Residential setup. I just have a bunch bars and thought maybe I would do it so the cable and telephone companies make their connections. And maybe grab one next trip to the supply house. Saving me a 45 min drive one way.


----------



## backstay (Feb 3, 2011)

rrolleston said:


> Residential setup. I just have a bunch bars and thought maybe I would do it so the cable and telephone companies make their connections. And maybe grab one next trip to the supply house. Saving me a 45 min drive one way.


Not made to be out in the elements.


----------



## captkirk (Nov 21, 2007)

Im not sure but something tells me it needs to be a listed item...


----------



## rrolleston (Mar 6, 2012)

backstay said:


> Not made to be out in the elements.


It's inside.


----------



## rrolleston (Mar 6, 2012)

captkirk said:


> Im not sure but something tells me it needs to be a listed item...


Does not say it has to be listed in the NEC just has to meet the min 6 gauge copper wire and min 3 terminals.


----------



## Edrick (Jun 6, 2010)

Why not just get the grounding devices from Arlington that's for this?


----------



## rrolleston (Mar 6, 2012)

I just need this in place so the telephone company and cable company can make their connections and grab one next time I go to the supply house.


----------



## electricmanscott (Feb 11, 2010)

A reasonable person would conclude the op's idea is perfectly acceptable.


----------



## I_get_shocked (Apr 6, 2009)

electricmanscott said:


> A reasonable person would conclude the op's idea is perfectly acceptable.



I agree and have done just what he describes (indoors).
Why buy something you already have?


----------



## rrolleston (Mar 6, 2012)

Interesting thing today the guy from time warner cable cable comes and asks where my cable goes inside and is there a place to ground the new cable their I said there is a bonding bar fed with some #6. And he says they won't allow him to use it without even looking at it. I say what are the other options. Water main, clip on panel, or strip the #6 ground wire and use a clamp that has a lug for the cable ground. Basically the same thing as using a bonding bar.
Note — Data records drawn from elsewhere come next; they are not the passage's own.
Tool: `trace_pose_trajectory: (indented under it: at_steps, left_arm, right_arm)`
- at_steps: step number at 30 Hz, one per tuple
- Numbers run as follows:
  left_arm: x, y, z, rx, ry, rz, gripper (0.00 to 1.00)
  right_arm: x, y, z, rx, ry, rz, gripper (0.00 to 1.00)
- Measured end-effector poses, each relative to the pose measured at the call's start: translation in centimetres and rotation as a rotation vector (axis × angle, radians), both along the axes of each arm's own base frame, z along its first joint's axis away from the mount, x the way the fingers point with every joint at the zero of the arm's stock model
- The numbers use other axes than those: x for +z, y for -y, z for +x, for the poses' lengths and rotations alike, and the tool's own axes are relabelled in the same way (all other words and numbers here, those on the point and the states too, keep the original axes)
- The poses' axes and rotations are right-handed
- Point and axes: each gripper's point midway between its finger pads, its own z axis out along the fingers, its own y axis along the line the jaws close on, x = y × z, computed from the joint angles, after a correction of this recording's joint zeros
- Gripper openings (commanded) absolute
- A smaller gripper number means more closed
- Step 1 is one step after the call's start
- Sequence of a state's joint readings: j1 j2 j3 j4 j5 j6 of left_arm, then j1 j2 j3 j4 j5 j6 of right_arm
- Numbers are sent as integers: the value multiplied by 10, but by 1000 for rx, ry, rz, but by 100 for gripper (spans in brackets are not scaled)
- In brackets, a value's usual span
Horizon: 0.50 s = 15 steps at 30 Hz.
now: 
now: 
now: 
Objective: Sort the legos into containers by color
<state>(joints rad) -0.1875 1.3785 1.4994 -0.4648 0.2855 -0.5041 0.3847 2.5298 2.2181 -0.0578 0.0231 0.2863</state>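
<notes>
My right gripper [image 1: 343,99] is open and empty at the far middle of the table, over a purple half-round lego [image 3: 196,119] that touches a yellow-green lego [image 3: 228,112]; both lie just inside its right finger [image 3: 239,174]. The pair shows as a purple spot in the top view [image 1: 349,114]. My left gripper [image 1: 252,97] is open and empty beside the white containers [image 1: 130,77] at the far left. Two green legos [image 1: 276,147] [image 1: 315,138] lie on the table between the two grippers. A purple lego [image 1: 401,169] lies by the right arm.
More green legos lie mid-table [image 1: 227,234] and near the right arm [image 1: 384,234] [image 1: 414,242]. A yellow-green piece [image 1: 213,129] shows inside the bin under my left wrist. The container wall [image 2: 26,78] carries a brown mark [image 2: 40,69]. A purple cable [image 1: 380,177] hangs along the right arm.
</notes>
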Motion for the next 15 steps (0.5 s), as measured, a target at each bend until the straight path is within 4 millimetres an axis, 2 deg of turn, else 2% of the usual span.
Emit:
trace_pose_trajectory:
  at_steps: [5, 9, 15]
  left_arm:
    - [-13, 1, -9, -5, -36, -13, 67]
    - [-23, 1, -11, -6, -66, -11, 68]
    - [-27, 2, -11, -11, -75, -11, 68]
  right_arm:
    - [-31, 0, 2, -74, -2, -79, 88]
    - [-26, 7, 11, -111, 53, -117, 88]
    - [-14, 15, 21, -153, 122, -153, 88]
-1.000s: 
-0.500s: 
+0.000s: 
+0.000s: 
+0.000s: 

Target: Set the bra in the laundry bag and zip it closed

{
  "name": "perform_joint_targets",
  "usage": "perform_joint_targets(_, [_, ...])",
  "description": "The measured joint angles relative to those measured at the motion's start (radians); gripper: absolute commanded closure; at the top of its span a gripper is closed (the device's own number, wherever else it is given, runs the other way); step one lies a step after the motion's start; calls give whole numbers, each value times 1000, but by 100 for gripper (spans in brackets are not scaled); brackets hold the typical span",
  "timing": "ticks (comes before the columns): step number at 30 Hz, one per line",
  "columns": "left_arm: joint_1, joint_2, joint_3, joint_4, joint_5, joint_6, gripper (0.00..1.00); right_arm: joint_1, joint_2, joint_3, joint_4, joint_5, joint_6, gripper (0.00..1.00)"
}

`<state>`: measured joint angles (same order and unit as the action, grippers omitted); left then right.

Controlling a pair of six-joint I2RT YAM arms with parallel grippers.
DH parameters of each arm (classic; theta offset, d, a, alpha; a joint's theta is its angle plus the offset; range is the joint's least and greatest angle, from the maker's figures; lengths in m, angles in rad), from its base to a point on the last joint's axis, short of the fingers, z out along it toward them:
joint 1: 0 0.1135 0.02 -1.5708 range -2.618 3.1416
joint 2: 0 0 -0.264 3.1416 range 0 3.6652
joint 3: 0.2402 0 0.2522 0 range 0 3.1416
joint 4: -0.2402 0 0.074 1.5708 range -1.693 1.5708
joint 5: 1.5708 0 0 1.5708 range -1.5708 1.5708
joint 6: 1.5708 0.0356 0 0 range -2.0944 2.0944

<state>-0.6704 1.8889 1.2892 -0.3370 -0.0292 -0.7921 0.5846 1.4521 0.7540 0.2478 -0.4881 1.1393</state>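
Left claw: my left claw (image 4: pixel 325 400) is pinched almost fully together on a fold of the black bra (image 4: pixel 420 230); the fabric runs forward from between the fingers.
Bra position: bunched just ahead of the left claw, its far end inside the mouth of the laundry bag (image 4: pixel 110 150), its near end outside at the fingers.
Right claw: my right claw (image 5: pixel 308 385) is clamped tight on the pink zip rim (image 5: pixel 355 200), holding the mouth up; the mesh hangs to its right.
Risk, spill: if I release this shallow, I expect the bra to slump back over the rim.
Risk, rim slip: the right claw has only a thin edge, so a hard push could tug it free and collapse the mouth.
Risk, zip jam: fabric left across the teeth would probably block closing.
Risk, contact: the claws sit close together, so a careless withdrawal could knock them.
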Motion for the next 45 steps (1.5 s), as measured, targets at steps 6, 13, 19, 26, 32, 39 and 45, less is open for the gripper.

I though an electrician was crazy when he said some cable guy put a clip on an outdoor panel cover when there was a nice bonding bar mounted to the ground conduit. This don't make sense the NEC says we have to have it but they won't use it.


----------



## backstay (Feb 3, 2011)

rrolleston said:


> Interesting thing today the guy from time warner cable cable comes and asks where my cable goes inside and is there a place to ground the new cable their I said there is a bonding bar fed with some #6. And he says they won't allow him to use it without even looking at it. I say what are the other options. Water main, clip on panel, or strip the #6 ground wire and use a clamp that has a lug for the cable ground. Basically the same thing as using a bonding bar.
> 
> I though an electrician was crazy when he said some cable guy put a clip on an outdoor panel cover when there was a nice bonding bar mounted to the ground conduit. This don't make sense the NEC says we have to have it but they won't use it.


Maybe it just hasn't made the list yet.


----------



## jeffmoss26 (Dec 8, 2011)

I did just that in my basement. Got a 6 space ground bar and mounted it to the wall. One ground comes in and I have multiple connections for phone systems and cable splitters.


----------



## Ty Wrapp (Aug 24, 2011)

jeffmoss26 said:


> I did just that in my basement. Got a 6 space ground bar and mounted it to the wall. One ground comes in and I have multiple connections for phone systems and cable splitters.


As a TELCO installer, I say Thank You!!1


----------



## rrolleston (Mar 6, 2012)

Ty Wrapp said:


> As a TELCO installer, I say Thank You!!1


Does the phone company actually use it or do they do like they cable company and ignore it adding a clip to the meter or ground clamp on the wire instead. I installed a 20 terminal bar for splinters and all my networking. The cable guy was surprised to see a nice setup with backboard and grounding in a mobile home.


----------



## rrolleston (Mar 6, 2012)

Ty Wrapp said:


> As a TELCO installer, I say Thank You!!1


What gauge wire do you use to ground the demarc box?


----------



## davis9 (Mar 21, 2009)

I use the grounding bars inside on my installs. Usually drill and tap it to the side of the panel..Hope that's legal.

Tom


----------



## Magnettica (Jan 23, 2007)

Edrick said:


> Why not just get the grounding devices from Arlington that's for this?


45 minute drive to SH.


----------



## Ty Wrapp (Aug 24, 2011)

Ty Wrapp said:


> As a TELCO installer, I say Thank You!!1





rrolleston said:


> Does the phone company actually use it or do they do like they cable company and ignore it adding a clip to the meter or ground clamp on the wire instead. I installed a 20 terminal bar for splinters and all my networking. The cable guy was surprised to see a nice setup with backboard and grounding in a mobile home.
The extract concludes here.